En baştan söyleyelim:

LGBT bayrağı açıp donsuz şarkı söylemeyi çağdaşlık sanan bed sesli kadının yaptığı şey apaçık meydan okumaktır.

Evli barklı, çoluk çocuklu olmasına rağmen konserlerinde kucak dansı yapması, kendisini alenen taciz eden CHP’li belediye başkanını gülerek karşılaması filan beni hiç ilgilendirmiyor… Özel hayat neticede.

Ülkenin dört bir yanından yükselen hukuki şikâyetler de o edepsizin çıplaklığı değil, Müslümanlara küstahça attığı iftiradır. Sürekli özgürlükten, sanattan, sepetten dem vurup bu hakikati inkâr eden ahmaklar istediğini desin…
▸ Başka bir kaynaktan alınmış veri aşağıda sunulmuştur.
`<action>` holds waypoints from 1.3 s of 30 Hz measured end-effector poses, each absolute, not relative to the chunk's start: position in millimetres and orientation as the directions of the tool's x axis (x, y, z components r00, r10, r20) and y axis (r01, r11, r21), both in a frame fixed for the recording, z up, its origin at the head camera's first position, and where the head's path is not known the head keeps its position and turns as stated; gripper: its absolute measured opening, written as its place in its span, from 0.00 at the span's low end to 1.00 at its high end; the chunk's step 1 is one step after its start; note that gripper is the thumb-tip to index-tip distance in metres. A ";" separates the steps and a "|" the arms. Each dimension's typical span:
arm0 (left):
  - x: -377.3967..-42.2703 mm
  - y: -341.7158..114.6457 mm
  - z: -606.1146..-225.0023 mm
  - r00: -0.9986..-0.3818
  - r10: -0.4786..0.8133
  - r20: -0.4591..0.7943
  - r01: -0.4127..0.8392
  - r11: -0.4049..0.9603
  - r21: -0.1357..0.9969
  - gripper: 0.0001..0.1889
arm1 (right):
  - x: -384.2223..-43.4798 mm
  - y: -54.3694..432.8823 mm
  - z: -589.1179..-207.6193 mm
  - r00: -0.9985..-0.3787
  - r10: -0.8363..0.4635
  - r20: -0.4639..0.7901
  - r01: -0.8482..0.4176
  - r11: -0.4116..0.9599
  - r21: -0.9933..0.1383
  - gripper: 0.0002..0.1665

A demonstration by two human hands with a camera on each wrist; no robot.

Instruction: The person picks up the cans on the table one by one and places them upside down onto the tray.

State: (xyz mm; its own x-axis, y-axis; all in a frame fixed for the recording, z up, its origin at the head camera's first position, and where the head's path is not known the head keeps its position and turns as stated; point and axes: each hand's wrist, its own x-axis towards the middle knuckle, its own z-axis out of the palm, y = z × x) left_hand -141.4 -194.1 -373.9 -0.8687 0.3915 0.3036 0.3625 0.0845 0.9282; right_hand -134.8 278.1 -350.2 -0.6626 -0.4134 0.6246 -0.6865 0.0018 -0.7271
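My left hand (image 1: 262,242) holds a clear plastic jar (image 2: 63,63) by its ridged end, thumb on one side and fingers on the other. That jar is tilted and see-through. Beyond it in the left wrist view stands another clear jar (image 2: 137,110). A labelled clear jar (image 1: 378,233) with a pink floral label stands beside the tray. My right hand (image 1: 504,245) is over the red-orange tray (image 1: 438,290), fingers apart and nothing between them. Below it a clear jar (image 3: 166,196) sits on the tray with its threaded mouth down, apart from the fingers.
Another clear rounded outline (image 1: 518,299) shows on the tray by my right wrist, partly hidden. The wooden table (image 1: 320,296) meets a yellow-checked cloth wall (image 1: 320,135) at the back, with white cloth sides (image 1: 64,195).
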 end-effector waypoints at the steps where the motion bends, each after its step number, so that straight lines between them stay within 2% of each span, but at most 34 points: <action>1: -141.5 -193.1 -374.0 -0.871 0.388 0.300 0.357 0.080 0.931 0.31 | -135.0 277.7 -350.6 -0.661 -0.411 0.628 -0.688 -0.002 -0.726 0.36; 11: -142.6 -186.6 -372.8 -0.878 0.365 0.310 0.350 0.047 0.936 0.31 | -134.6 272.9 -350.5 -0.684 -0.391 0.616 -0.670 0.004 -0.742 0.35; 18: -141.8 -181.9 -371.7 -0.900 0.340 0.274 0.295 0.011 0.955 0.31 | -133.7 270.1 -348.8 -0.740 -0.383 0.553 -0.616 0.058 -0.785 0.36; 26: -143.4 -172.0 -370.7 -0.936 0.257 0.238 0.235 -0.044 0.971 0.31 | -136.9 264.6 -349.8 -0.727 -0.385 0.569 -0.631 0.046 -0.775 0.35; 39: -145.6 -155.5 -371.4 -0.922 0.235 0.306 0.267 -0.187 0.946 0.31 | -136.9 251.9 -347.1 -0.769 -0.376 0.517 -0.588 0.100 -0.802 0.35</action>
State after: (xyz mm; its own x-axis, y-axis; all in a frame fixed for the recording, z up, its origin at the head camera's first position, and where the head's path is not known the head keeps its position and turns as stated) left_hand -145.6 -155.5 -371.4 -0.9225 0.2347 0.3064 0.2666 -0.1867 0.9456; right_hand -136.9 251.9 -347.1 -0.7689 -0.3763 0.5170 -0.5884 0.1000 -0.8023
"İmam-hatip" vurgusuyla küçük beyinli hayranlarından alkış toplayan bu gerici, başlı başına gündem olmayı bile hak etmiyor aslında. Tarzım gereği yine kişi değil zihniyet odaklı gideceğim o yüzden. Düşmanım; bu düşüklüğü temsil eden kalabalık zihniyettir.

Kartlaştıkça daha çok soyunan kabiliyetsiz bir popçunun yaptığı hadsizlik, ancak cahil topluluklarca savunulabilir.

Türkiye, bu cehaletin en işlek, en cüretkâr, en zorba şekilde yaşandığı coğrafyaların başında gelmektedir.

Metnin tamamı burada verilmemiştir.